Today, the great outdoors is filled not only with pools, game rooms and horseshoe pits but giant movie screens, inflatable bounce pillows, cappuccino carts and, of course, Wi-Fi. Tent sites and recreational vehicle parks sharing space with cabins and fully appointed lodges, according to the Contra Costa Times.
• El Capitan Canyon: About 20 miles north of Santa Barbara, this luxury campground offers fully appointed cedar cabins — some of which look bigger and nicer than a house — and raised canvas safari tents with willow beds and linens. There’s a restaurant and deli selling barbecue kits. During the summer, guests can enjoy free concerts on Saturday nights. Beach cruise bikes are also complimentary.
• Petaluma KOA Camping: The 70-acre campground has tent and RV sites, cabins and Wine Country lodges with a private bedroom, bunk bedroom, kitchen, bathroom, television and DVD, fire pit and deck. The campground has a playground, basketball and volleyball courts, pool, arcade, movie theater, dog park and themed weeks during the summer. San Francisco and Wine Country tours also are available.
• Crystal Cove Beach Cottages: Located in Crystal Cove State Park Historic District, these restored cottages were built as part of a seaside colony in the 1930s and ’40s. Available for rent are 11 individual cottages with different floor plans and designs and three dorm-style cottages. Most have kitchens and views of the ocean in Newport Beach.
• Sacred Rocks Reserve: The tent and RV park in San Diego County has a mile-long labyrinth for meditation, a pool, clubhouse with movie nights and a dog run. Also available for rent are a bunkhouse that sleeps 14 and two show models of its eco-friendly vacation homes. Home to an artists’ colony, the reserve hosts workshops in writing, poetry, photography and crafts and holds occasional geocaching events.
• Emerald Desert RV Park: This gem in Palm Springs for RVs only is a resort in disguise. There’s a driving range and two-hole putting green, tennis courts, two pools, a fitness center, indoor and outdoor spas, a video library and event catering. Golf and tennis clinics are offered seasonally. Two-bedroom condos with luxury furnishings are available to rent.
• Manhattan Beach KOA: The biggest draw here is direct access to a five-mile stretch of beach. Like other KOA sites, Manhattan Beach offers tent and RV sites, cabins and cottages, but it also rents stationary trailers for guests who want a more traditional camping experience (without the tent). Amenities include an 18-hole disc golf course, two bocce ball courts, food court, pool, arcade, volleyball court, two playgrounds, dog park and peddle carts for rent. Television and DVD rentals also are available.
• Santa Cruz KOA: There’s little chance of being bored at this park at La Selva Beach. Intriguing attractions include a mechanical bull, mechanical surfboard, fun train and agility course for pets.
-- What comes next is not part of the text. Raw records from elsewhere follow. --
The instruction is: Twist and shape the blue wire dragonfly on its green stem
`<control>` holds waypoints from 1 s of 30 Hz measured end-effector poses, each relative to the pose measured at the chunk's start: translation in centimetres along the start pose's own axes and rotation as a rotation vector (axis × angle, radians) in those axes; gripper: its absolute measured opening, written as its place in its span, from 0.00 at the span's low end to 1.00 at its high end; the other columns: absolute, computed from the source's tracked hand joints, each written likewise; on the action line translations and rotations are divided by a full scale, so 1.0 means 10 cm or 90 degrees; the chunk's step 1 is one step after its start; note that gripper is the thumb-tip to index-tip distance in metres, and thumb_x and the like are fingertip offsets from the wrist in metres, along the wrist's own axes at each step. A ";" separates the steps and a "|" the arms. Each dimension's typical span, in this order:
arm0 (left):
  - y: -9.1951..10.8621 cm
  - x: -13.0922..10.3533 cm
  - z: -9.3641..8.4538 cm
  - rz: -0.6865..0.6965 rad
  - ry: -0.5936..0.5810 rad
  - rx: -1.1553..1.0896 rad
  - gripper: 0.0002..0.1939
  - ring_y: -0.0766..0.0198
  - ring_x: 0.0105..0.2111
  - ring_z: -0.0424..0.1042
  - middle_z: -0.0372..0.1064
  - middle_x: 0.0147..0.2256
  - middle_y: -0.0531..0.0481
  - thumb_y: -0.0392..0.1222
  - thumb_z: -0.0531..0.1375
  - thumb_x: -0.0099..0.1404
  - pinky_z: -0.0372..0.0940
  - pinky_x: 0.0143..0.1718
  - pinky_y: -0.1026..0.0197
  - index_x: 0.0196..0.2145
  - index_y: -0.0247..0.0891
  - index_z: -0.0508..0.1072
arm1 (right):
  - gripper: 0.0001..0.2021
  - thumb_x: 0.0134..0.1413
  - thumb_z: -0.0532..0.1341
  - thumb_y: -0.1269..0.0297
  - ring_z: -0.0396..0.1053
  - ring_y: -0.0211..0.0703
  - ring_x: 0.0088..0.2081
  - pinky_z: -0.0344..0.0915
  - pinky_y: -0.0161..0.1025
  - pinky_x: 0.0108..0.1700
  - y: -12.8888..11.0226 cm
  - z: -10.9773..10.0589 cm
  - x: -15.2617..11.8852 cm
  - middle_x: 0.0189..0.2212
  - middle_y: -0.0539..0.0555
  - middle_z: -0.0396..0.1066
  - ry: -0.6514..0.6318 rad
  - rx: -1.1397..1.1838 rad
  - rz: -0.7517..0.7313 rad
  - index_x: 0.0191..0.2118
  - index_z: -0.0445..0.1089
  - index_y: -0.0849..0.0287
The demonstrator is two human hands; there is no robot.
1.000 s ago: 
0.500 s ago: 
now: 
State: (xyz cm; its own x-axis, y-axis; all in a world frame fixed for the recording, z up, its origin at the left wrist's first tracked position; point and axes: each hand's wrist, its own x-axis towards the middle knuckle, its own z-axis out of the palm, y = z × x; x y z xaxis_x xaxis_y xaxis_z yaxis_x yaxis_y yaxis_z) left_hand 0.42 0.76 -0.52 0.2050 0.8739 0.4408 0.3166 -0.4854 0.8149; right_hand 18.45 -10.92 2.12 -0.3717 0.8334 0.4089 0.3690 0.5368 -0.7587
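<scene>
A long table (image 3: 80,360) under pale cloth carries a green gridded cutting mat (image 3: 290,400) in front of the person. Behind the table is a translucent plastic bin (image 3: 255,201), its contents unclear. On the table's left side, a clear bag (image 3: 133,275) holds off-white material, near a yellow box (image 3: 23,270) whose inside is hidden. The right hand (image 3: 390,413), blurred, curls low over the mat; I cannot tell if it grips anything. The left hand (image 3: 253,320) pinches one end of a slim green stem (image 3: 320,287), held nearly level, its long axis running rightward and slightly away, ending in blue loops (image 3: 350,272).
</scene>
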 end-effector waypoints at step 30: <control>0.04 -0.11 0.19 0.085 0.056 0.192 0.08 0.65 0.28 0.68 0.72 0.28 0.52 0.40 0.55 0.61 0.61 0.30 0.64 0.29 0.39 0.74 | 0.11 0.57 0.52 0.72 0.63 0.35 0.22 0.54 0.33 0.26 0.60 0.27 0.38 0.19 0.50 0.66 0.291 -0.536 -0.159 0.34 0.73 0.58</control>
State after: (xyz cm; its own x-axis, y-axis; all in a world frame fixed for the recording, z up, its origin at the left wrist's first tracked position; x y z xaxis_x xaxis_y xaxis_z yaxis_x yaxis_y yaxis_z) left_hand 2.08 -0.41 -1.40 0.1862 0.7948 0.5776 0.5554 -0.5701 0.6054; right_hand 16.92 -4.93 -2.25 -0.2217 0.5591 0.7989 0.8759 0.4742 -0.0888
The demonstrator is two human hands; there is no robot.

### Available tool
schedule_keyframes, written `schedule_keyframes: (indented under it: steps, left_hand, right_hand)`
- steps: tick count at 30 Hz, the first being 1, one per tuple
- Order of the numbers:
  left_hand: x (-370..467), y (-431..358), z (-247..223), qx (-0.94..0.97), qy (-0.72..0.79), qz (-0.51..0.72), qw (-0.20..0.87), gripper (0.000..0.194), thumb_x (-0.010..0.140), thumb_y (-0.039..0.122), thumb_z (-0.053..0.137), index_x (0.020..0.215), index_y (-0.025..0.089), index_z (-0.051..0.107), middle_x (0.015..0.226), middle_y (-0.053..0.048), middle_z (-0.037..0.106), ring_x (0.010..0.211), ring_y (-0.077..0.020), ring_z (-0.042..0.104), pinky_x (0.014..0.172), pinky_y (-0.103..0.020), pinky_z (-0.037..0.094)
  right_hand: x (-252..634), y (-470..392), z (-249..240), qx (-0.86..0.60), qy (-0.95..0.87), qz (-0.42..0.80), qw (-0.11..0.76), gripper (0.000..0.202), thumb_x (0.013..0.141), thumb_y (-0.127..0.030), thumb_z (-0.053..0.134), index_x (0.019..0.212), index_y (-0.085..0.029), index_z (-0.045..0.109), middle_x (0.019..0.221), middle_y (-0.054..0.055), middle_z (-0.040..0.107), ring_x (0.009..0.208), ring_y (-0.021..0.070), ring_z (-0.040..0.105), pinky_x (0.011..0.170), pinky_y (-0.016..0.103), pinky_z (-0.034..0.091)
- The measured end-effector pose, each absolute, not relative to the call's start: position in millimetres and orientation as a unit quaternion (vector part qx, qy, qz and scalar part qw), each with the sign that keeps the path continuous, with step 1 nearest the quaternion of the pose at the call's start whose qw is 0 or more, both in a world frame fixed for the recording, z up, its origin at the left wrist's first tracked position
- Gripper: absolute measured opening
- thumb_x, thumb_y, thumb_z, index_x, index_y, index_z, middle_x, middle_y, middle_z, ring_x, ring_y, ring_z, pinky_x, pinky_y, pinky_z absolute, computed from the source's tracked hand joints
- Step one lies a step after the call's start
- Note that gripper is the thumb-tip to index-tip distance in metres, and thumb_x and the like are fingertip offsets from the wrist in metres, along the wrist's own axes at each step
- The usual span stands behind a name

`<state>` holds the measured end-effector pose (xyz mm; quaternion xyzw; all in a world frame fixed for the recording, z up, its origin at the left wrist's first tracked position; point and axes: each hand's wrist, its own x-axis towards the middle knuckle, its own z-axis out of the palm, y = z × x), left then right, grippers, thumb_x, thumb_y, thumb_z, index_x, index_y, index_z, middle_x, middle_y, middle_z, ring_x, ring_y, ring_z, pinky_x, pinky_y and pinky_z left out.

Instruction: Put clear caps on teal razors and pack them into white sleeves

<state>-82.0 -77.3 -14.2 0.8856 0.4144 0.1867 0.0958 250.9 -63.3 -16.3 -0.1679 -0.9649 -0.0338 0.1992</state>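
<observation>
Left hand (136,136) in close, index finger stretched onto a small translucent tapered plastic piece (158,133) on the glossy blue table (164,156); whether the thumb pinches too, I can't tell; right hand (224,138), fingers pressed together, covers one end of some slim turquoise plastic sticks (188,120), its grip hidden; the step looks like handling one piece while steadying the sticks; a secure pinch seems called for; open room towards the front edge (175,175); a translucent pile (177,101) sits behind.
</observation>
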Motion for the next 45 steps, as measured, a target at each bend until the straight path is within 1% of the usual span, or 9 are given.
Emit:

There are outdoor movies, a game room, pool, espresso cafe, volleyball and basketball courts, climbing wall, bounce pillow and playground, as well as golf carts, bike rentals and mini golf for an extra charge. The campground also has a pizza parlor with campsite deliveries, Sunday pancake breakfasts and Saturday barbecue lunches. And in addition to cabins and lodges, guests can rent classic Airstream trailers.
• The Springs at Borrego RV Resort and Golf Course: The 90-site RV resort located just outside Anza Borrego State Park capitalized on its hot mineral baths by opening a wellness center last month. Services include massages, acupuncture and acupressure. It was named Small RV Park of the Year last year by the National Association of RV Parks and Campgrounds. The reason: a 9-hole golf course, dog park, saltwater swimming pool, fitness center, tennis courts, pond with catch-and-release fishing and an astronomy park with an 11-inch telescope. The Springs also rents RVs.
• Campland on the Bay: The park in San Diego offers a private getaway called the Super Site — private patio, grill and hot tub, all tucked away from the other campsites. For everyone, there’s a pool, marina with 124 slips, watercraft and bike rentals, game room, restaurant, new skate park and activities that include sand castle building contests, concerts with live bands and scavenger hunts.